Пост №11, первый (форма №9) и второй (ведомость №3) документ – небоевые потери так же включают только аварии и катастрофы, списанных по другим причинам – нет. 
Так что, из чего сложились числа 11448 и 11055 – вопрос.
Я привел количество б/потерь в 12400, она почти на 1000 самолетов больше приведенной Вами. Какая из них точнее, откуда разница – тоже вопрос. 
Вообще, на мой взгляд, итоговые показатели результатов б/действий, в т.ч. потерь, можно воспринимать только как *приблизительные*, хоть там и приводятся данные с точностью до вылета, самолета, летчика. Проиллюстрирую на примере хорошо известной мне темы – Корейской войны. В документах, составленных по оперативным сводкам 64 ИАК, говорится, что потеряно было 335 самолетов и 120 летчиков. В документах непосредственно 64 Корпуса (итоговом докладе и историческом формуляре) указаны потери 319 с-тов и 110 летчиков. Я, было, полагал, что в первом случае имеются ввиду общие потери, а во втором – только боевые. Попытался подсчитать по документам частей и соединений, получилось 307 самолетов и 103 пилота. А ведь я перекрестную сверку делал по журналам учета потерь, приказам на списание матчасти, отчетам ИАС, итоговым отчетам полков и дивизий и т.д и т.п., однако ж – не сошлось ни с генштабовскими данными, ни с данными штаба 64 ИАК. А ведь масштаб боев в Корее не сопоставимо меньше, чем во время Великой Отечественной!

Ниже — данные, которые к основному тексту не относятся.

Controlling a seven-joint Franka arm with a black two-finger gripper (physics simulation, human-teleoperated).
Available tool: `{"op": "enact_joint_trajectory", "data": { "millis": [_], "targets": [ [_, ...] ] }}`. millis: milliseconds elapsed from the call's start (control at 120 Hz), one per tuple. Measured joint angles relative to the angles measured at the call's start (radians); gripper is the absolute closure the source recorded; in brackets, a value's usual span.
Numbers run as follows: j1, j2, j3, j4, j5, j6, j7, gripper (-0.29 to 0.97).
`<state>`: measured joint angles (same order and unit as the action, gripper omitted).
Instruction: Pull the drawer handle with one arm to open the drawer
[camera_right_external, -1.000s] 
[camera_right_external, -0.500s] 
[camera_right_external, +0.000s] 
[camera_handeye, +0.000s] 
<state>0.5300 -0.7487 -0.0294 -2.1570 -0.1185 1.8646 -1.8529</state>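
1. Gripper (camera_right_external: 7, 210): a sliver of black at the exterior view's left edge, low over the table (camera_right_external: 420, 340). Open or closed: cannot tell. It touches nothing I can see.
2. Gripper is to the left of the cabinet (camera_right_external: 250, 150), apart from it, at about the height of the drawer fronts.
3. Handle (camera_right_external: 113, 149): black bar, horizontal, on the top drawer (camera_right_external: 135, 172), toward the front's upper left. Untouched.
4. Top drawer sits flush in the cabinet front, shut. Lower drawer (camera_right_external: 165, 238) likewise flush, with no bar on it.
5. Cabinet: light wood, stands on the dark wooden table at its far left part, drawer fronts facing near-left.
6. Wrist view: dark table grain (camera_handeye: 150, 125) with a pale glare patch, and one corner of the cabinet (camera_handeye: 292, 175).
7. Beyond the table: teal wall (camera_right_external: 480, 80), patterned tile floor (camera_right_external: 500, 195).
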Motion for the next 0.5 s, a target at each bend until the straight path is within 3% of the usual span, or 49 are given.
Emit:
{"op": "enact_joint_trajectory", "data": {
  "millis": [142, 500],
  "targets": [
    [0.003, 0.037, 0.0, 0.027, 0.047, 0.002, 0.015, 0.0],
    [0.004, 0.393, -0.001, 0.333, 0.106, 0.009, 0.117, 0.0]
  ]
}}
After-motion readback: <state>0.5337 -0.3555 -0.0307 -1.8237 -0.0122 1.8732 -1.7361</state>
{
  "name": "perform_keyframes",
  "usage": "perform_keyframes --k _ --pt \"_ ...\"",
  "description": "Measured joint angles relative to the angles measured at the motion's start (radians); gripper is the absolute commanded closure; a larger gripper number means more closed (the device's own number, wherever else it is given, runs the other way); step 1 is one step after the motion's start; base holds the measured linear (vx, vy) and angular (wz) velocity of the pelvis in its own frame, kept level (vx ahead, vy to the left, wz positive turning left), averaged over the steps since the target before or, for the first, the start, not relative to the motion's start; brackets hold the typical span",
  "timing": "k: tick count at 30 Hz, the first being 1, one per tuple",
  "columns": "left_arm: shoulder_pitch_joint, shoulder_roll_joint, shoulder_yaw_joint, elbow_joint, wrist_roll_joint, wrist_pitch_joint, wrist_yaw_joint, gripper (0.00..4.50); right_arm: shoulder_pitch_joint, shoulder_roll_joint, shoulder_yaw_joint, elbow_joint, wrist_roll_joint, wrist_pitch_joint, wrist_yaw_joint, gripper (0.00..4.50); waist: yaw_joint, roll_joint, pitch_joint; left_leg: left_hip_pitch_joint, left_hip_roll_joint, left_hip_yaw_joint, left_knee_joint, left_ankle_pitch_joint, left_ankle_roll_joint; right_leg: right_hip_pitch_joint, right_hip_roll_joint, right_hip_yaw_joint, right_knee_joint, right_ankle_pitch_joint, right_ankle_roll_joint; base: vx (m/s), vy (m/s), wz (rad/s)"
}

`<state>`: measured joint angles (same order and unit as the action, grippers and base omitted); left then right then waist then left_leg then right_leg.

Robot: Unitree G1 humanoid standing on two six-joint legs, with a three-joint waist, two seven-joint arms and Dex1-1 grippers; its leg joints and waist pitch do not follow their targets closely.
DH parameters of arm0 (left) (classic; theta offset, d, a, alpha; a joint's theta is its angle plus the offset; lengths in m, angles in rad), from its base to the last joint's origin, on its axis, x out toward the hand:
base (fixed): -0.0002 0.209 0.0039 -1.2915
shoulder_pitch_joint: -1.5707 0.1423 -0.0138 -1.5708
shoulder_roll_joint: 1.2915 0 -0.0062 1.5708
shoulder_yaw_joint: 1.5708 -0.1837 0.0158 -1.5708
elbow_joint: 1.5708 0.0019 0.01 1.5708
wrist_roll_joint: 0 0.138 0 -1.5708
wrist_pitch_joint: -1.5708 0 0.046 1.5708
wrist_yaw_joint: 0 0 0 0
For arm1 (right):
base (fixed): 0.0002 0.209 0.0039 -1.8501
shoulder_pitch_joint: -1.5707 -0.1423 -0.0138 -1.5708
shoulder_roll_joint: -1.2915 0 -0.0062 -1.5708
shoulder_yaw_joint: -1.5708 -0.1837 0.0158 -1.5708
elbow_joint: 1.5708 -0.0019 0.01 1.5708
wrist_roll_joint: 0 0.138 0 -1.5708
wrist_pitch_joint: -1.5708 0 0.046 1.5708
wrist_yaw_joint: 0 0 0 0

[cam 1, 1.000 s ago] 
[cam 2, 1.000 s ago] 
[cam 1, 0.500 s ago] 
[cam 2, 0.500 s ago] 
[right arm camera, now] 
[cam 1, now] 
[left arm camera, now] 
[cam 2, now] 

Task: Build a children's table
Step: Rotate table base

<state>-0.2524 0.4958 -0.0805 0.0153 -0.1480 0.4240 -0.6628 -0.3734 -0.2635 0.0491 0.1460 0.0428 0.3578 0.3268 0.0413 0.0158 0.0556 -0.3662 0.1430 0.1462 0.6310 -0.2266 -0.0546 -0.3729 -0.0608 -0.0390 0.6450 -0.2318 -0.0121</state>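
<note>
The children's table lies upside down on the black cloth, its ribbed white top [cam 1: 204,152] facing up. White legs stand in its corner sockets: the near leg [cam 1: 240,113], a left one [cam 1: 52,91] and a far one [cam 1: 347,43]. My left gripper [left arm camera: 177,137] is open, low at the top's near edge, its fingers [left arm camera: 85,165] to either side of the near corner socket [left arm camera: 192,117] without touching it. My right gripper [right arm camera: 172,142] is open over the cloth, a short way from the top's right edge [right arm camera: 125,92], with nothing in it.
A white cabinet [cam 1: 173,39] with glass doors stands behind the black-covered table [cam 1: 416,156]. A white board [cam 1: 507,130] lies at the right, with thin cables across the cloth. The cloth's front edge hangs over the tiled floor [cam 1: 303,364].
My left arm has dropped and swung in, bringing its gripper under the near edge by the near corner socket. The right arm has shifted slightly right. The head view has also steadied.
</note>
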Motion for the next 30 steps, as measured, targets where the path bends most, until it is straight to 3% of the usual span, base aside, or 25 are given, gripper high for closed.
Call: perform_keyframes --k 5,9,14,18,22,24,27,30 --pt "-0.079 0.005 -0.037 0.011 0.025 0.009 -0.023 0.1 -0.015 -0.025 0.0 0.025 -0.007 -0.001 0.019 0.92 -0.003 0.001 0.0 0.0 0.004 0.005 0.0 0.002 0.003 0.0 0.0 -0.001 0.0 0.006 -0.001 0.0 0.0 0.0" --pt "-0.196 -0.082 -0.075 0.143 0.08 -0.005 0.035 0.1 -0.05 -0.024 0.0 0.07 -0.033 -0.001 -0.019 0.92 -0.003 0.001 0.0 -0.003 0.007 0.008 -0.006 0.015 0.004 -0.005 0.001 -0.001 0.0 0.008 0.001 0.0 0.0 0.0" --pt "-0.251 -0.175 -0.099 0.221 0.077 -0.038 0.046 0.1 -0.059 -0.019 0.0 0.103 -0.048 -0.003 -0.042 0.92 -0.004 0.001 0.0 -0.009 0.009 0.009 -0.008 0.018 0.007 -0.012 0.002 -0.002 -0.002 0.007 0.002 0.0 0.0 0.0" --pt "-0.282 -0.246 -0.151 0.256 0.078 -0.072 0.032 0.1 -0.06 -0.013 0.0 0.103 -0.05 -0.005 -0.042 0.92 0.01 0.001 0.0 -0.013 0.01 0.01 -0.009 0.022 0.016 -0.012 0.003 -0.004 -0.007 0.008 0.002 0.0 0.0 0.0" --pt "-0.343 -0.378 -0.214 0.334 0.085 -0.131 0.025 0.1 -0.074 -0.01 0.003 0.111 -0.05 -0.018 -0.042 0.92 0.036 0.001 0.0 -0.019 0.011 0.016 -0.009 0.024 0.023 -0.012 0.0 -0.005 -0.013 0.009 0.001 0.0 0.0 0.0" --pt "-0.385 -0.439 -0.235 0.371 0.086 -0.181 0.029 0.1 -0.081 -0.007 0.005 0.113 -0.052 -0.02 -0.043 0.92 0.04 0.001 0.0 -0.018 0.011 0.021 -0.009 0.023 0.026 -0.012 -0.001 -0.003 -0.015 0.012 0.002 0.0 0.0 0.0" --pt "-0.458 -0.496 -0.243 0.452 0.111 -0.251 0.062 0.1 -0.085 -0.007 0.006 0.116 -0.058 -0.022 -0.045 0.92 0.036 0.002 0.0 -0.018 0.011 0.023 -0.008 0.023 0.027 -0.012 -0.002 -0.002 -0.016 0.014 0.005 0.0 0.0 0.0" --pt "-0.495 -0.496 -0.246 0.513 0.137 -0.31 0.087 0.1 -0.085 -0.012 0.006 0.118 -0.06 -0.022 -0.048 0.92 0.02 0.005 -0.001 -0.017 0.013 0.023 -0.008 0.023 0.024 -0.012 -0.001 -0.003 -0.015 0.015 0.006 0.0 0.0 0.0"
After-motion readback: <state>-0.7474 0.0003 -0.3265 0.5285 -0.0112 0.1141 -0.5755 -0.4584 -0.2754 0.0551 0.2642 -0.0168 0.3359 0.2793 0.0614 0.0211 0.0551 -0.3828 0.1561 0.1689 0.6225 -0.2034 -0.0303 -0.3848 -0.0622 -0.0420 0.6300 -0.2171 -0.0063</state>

И если даже тут такая «погрешность» имеется, когда потери едва за три сотни перевалили, то что можно говорить о ВОВ, на которой потери исчислялись десятками тысяч…

----------


## FLOGGER

Леонид, прежде всего я хочу сказать, что то, что потери боевые и небоевые примерно равны мне было неизвестно, я никогда особо такими фактами не интересовался. Обращаясь еще раз к статье, могу лишь уточнить, если это вызывает у вас вопросы. Там написано: "Еще 11055 штурмовиков Ил-2 всех типов были списаны по причине аварий, катастроф и износа мат. части (в 1941 - 523, в 1942 - 784, в 1943 - 3200, в 1944 - 4748, на 01.06.45 - 1800). Так в статье. Причем, что интересно: в 44-м небоевые потери превысили боевые более, чем на *тысячу* самолетов!
В общем, как я и писал, некоторые цифры в этой статье меня сильно удивили. Особенно цифры потерь л\с - я всегда считал, что потери среди стрелков были выше, чем летчиков. Но объяснение lindr'a с точки зрения логики вполне приемлемо. Значит, я ошибался. Бывает.
Ну и, конечно, разница в почти 7000 самолетов тоже трудно мне лично понять

----------


## Leonid Krylov

> Обращаясь еще раз к статье, могу лишь уточнить … Там написано: "Еще 11055 штурмовиков Ил-2 всех типов были списаны по причине аварий, катастроф и износа мат. части (в 1941 - 523, в 1942 - 784, в 1943 - 3200, в 1944 - 4748, на 01.06.45 - 1800). Так в статье. Причем, что интересно: в 44-м небоевые потери превысили боевые более, чем на *тысячу* самолетов!
> … некоторые цифры в этой статье меня сильно удивили. Особенно цифры потерь л\с …
> разницу в почти 7000 самолетов мне лично тоже трудно понять


Из этой стать можно сделать только один однозначный вывод – дЕбет с крЕдитом у автора не сошлись. То ли приведенные им данные не полны, то ли цифры неверные, то ли автор их неправильно интерпретировал. Почему? Для ответа на этот вопрос необходимо знать источники, на основании которых эта статья писалась. А поскольку мы их не знаем, то, думаю, дальнейшее обсуждение бессмысленно.
По поводу 44-го года. Все логично. Относительные небоевые потери сохранялись примерно на одном уровне, относительные боевые – снижались. По сравнению с 41-м годом – более чем в три раза. Поэтому в 44-м абсолютные значения небоевых потерь и превысили небоевые.

----------


## FLOGGER

> думаю, дальнейшее обсуждение бессмысленно.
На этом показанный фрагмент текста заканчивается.